Work required -
Retype the lines below exactly, but only those from the line that has "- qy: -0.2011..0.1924" through the line that has "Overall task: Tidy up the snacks". Omit every picture.

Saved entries
+---+

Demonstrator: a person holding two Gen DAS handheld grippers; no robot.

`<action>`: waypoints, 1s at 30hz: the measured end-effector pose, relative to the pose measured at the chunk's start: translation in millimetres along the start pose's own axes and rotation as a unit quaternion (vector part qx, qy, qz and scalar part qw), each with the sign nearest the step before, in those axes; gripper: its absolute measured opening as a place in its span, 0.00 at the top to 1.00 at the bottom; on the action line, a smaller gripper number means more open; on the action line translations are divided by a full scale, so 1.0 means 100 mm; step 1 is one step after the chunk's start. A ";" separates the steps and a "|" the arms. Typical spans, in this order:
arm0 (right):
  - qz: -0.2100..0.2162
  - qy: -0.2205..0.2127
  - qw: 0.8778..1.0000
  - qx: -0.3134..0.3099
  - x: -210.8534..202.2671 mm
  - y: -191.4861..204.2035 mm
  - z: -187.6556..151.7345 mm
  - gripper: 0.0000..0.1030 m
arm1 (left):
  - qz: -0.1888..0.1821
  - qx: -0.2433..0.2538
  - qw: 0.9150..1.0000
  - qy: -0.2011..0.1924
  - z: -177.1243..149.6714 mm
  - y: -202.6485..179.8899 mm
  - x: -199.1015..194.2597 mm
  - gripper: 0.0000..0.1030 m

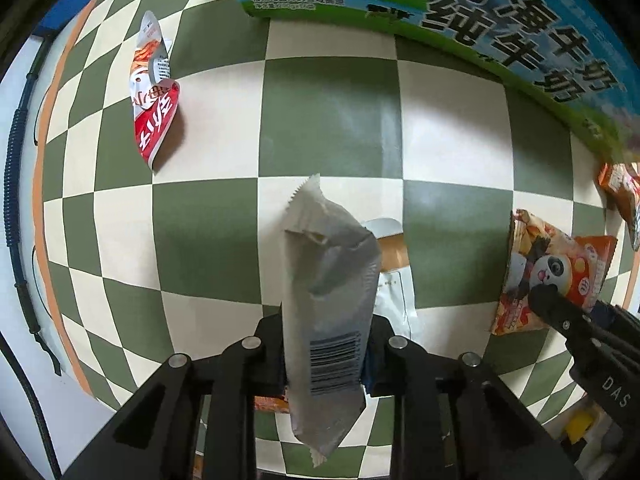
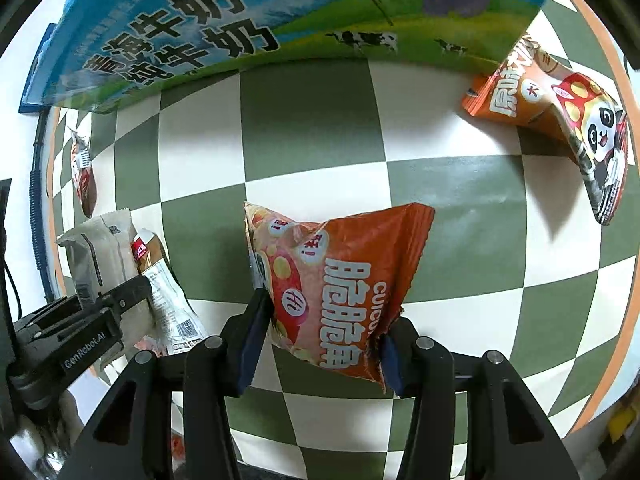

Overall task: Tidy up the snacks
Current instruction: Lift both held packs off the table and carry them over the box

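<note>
A green and cream checkered cloth (image 1: 328, 120) is covering the table, and everything is sitting on or hanging over it. The largest thing on it is a milk carton box (image 2: 248, 20), printed in blue and green with cows and flowers, standing along the far edge in both wrist views.

The right gripper (image 2: 320, 344) is clenching an orange chip bag (image 2: 344, 280) by its lower sides, the bag puffing out above the jaws. It looks light, air-filled and crinkly, with brittle contents, so a gentle pinch on the flat sealed edge would likely be safer than squeezing the belly.

The left gripper (image 1: 326, 364) is pointing down and clamping a slim grey snack packet (image 1: 330, 300) near its barcode end, its serrated top hanging toward the cloth. The packet appears soft, thin and slippery, and likely to swing or slide if held loosely.

Other snacks are lying around. A second orange bag with a panda (image 2: 568, 120) is resting to the right, close to the box. A red and white packet (image 1: 154, 96) is lying well apart on the left. A white pouch with a brown panel (image 1: 394, 264) is lying under the grey packet, partly hidden.

The box is crowding the far side, and the two grippers are working near each other, so their held bags could brush. A black cable (image 1: 16, 184) is running along the table's left edge.
</note>
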State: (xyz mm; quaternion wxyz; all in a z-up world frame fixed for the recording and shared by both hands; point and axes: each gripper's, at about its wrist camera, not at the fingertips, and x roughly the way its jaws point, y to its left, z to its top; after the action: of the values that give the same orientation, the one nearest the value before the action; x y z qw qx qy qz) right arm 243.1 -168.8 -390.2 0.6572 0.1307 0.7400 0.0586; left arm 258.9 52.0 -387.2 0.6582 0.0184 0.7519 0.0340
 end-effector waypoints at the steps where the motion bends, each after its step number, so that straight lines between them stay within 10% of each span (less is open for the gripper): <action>1: 0.001 -0.002 1.000 -0.002 -0.01 0.00 -0.01 0.50 | -0.002 0.000 1.000 -0.002 -0.02 -0.02 -0.02 0.78; 19: 0.071 -0.053 0.996 -0.022 -0.84 0.03 -0.20 0.51 | -0.073 0.025 0.993 -0.086 -0.28 -0.30 -1.12 0.78; 30: 0.137 -0.119 0.983 -0.028 -1.86 0.07 -0.05 0.51 | -0.125 0.055 0.980 -0.145 0.20 -0.35 -2.02 0.78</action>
State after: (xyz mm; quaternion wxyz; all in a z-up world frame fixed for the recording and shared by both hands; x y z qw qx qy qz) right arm 257.6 -211.8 -209.9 0.7296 0.2189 0.6297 0.1527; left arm 306.5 2.8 -192.6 0.7573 -0.0349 0.6455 -0.0929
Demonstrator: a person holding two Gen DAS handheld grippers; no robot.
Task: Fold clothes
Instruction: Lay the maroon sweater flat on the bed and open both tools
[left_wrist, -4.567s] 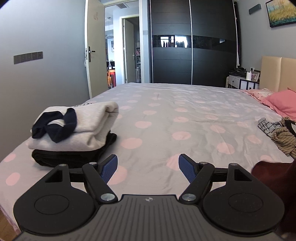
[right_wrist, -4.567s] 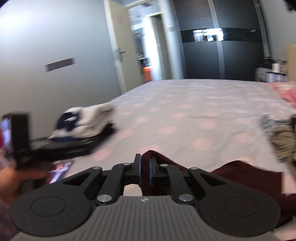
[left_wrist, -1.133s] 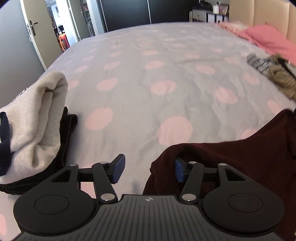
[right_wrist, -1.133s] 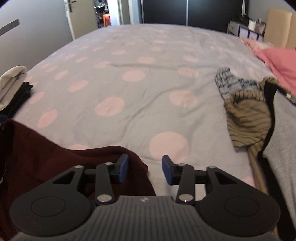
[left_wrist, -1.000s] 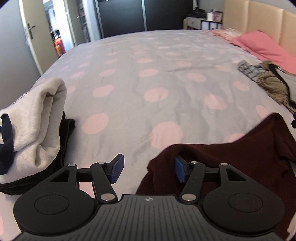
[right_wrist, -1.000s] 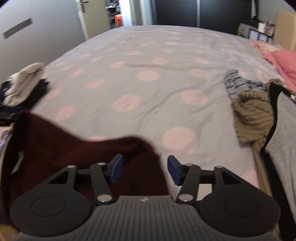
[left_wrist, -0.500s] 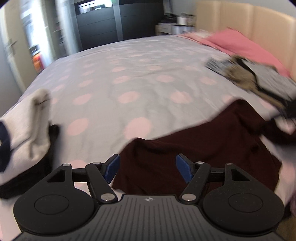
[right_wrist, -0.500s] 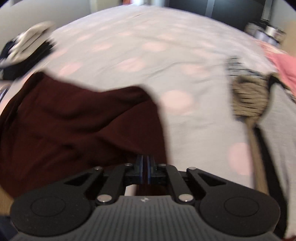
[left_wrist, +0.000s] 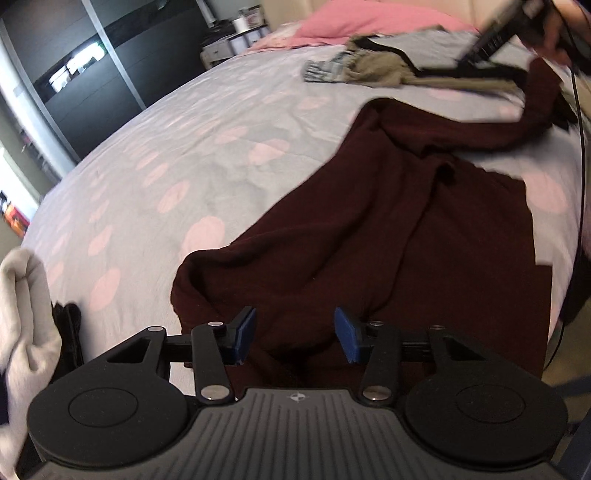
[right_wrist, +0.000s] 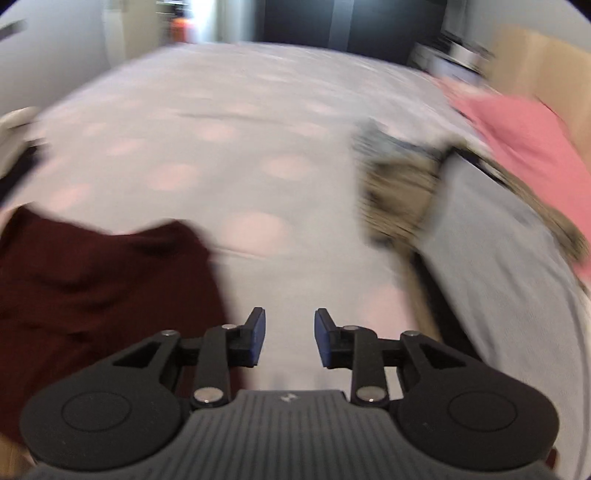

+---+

Exercise result -
  - qy: -0.2011..0.1924
  - z: -177.1243..149.6714 mm
  - y: -202.6485..179.8899 mm
  - x: -199.1015..194.2597 mm
  - gripper: 0.0000..0.1030 m


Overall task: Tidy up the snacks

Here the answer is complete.